In Oregon, they include Trillium Community Health Plan and PacificSource Health Plans, a commercial insurer that runs Medicaid managed-care plans in Idaho and Montana and plans to participate in the health exchanges there, too. In New York, they include Fidelis Care, Affinity Health Plan, Healthfirst and MetroPlus Health Plan. Some of these are for-profit companies, and others are not-for-profit plans formed by safety net hospitals and community health centers.
Molina Healthcare, a publicly traded Medicaid managed-care company based in Long Beach, Calif., is asking regulators for approval to offer exchange plans in 2014 in nine of the 10 states where the company operates Medicaid plans: California, Florida, Michigan, New Mexico, Ohio, Texas, Utah, Washington and Wisconsin. In 2015, it expects to offer plans on the health exchange in Illinois, where it just started running Medicaid plans, a company spokeswoman said.
Major commercial insurers that have Medicaid managed-care units-including UnitedHealth Group and Aetna, which recently acquired Medicaid managed-care provider Coventry Health Care-did not comment for this article on their intentions. Another big Medicaid player, Centene Corp., would not comment either, although a top Centene executive made public remarks in a conference earlier this year indicating it is eyeing the market because annual spending on the exchanges in the 19 states where the company does business is expected to reach $50 billion by 2016, according to a local business journal.
Regulators and consumer advocates, as well as the insurers themselves, say the participation of these Medicaid managed-care insurers in the exchanges will benefit consumers by letting them remain with the same insurer and provider network if their income changes and they have to switch between a private exchange plan and Medicaid. That, they say, will increase continuity of care and reduce administrative costs.

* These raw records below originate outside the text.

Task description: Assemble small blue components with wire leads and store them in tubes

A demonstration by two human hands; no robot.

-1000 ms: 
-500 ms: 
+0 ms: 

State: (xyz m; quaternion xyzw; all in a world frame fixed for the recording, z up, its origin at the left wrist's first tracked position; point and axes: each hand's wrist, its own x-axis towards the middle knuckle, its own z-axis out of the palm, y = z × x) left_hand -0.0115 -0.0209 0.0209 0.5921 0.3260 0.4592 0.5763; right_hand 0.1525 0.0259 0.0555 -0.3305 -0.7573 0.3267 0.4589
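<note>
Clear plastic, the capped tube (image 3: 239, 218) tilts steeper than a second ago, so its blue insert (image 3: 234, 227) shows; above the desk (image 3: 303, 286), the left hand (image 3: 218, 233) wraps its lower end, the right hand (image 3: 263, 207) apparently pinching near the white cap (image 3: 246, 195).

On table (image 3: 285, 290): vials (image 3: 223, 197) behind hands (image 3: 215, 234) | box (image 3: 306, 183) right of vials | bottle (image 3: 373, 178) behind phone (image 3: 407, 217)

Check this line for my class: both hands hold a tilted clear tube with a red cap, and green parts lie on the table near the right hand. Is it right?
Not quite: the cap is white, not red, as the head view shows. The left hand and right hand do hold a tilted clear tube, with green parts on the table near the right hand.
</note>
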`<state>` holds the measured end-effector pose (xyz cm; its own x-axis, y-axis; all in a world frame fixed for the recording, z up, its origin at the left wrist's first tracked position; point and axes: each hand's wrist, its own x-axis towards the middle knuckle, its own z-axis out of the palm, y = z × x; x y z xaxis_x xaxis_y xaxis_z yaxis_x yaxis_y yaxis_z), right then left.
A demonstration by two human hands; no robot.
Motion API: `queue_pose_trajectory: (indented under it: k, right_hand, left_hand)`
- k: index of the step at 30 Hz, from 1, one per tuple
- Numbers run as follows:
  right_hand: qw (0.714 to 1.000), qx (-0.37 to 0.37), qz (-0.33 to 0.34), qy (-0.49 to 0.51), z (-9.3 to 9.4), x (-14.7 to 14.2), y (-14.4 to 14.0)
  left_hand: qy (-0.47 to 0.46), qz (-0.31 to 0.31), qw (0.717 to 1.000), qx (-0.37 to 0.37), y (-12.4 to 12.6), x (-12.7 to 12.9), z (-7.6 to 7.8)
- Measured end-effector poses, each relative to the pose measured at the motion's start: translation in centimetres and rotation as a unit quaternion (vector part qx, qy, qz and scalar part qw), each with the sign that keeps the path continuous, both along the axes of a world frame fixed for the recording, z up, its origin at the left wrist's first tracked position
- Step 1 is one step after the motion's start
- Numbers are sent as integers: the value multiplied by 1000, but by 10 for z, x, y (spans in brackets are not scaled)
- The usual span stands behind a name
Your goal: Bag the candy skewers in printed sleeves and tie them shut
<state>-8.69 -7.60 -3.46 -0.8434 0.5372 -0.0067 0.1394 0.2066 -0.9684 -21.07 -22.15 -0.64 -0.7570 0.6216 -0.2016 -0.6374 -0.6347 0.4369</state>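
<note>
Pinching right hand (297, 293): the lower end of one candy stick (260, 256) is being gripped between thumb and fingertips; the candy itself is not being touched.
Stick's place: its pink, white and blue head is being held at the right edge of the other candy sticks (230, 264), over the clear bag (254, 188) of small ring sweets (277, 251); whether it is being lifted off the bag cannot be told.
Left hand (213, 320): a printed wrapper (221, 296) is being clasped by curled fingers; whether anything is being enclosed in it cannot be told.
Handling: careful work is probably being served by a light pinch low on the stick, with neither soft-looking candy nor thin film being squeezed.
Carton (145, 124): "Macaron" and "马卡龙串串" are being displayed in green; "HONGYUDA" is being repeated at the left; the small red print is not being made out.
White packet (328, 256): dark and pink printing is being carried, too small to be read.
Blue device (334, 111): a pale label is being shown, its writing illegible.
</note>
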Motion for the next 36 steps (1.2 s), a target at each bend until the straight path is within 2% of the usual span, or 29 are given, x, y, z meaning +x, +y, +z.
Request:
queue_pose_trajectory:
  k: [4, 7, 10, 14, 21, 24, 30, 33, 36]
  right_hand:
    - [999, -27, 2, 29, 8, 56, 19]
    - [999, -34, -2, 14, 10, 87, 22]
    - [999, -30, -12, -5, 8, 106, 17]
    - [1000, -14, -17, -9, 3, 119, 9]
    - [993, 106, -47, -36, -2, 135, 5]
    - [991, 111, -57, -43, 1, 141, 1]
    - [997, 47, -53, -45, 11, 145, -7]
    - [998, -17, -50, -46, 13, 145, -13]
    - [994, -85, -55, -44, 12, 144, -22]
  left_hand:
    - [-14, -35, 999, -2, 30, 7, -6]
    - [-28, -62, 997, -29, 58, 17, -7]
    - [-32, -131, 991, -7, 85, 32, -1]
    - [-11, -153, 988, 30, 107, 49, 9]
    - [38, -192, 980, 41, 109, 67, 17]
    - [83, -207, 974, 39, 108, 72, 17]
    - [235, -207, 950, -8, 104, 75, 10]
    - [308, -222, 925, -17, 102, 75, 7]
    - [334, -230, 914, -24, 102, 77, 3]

Under the ACA, Americans with incomes from 138% to 400% of the federal poverty level will qualify for subsidized private coverage through the state exchanges in 2014. Those below 138% of poverty will qualify for an expanded Medicaid program in many states, where many will be served by Medicaid managed-care plans. Where Medicaid managed-care insurers also serve as exchange insurers, people moving between these income thresholds could stay with the same insurer and network.
“This is potentially a very positive development,” said Matt Salo, executive director of the National Association of Medicaid Directors. “By having Medicaid plans start to participate in the non-Medicaid exchange market, we will have a way to address churn issues. As people's income fluctuates, it will be really important that they not be handed off from one health plan to another and instead stay with the same plan.”
Betsy Imholz, special projects director at consumer advocacy group Consumers Union, agreed. “Overall it is a good thing because lines are blurring between the Medicaid and non-Medicaid population under the Affordable Care Act,” she said.
In addition, some experts predict these plans will offer exchange consumers lower premiums. In New York, for instance, Medicaid specialists Fidelis and MetroPlus came in at the low end for premiums in the individual exchange market, with Fidelis offering a silver plan for single adults at $349 a month, the second-lowest rate.
“If you looked at the approved rates, in general they are at the lower end compared with some of the commercial plans,” said David Sandman, senior vice president of the New York State Health Foundation.
But the Medicaid insurers are not always the lowest in every state and market. In Portland, Ore., for example, Trillium came in highest-$329 a month-for a silver plan for a 40-year-old nonsmoker.
Some physicians and hospitals express concern that allowing Medicaid managed-care plans to move into the non-Medicaid exchange market may drive down payment rates. Providers generally receive significantly lower fees from Medicaid plans than from commercial plans, though there are no available data on this. The CMS' Office of the Actuary reported that in 2009, Medicaid payments to physicians were about 58% of private plan payments. Hospital and physician groups fear that exchange plan rates could be driven down near Medicaid levels, discouraging providers from serving millions of expected new exchange enrollees in 2014 and undermining the healthcare reform law.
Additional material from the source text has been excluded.